EXERCISE
Set down the lines of the data exactly, starting at the first and stopping after the line containing "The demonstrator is".

INFORMATION SUPPLIED

[Start of section]

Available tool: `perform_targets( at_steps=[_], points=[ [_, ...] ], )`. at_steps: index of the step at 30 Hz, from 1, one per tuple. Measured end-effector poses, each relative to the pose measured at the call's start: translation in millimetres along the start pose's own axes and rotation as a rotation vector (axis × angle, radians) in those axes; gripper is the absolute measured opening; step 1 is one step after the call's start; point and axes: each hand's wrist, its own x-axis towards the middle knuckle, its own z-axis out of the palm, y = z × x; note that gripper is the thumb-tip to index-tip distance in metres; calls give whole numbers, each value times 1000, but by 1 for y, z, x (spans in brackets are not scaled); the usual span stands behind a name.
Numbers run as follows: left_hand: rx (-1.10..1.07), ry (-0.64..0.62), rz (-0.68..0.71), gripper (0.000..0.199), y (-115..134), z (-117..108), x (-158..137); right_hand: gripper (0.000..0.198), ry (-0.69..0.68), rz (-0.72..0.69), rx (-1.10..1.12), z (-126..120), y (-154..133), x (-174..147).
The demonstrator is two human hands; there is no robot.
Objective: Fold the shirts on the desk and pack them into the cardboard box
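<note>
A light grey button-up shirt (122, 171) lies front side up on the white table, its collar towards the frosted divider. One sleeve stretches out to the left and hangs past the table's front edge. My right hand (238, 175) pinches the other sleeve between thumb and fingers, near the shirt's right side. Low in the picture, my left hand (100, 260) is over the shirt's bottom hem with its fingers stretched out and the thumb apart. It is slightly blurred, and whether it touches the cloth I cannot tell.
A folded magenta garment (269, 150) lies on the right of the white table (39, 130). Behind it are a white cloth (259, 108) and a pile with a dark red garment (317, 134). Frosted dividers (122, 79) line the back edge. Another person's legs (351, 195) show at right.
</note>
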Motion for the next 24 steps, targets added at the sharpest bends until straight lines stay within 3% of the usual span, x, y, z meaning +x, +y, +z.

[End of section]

WRITTEN RESPONSE
Available tool: `perform_targets( at_steps=[_], points=[ [_, ...] ], )`. at_steps: index of the step at 30 Hz, from 1, one per tuple. Measured end-effector poses, each relative to the pose measured at the call's start: translation in millimetres along the start pose's own axes and rotation as a rotation vector (axis × angle, radians) in those axes; gripper is the absolute measured opening; step 1 is one step after the call's start; point and axes: each hand's wrist, its own x-axis towards the middle knuckle, its own z-axis out of the palm, y = z × x; note that gripper is the thumb-tip to index-tip distance in metres; calls give whole numbers, each value times 1000, but by 1 for y, z, x (spans in brackets are not scaled); the usual span stands behind a name.
Numbers run as follows: left_hand: rx (-1.10..1.07), ry (-0.64..0.62), rz (-0.68..0.71), gripper (0.000..0.199), y (-115..134), z (-117..108), x (-158..137); right_hand: gripper (0.000..0.198), ry (-0.69..0.68), rz (-0.72..0.69), rx (-1.10..1.12), z (-126..120), y (-154..133), x (-174..147).
The demonstrator is two human hands; there is no robot.

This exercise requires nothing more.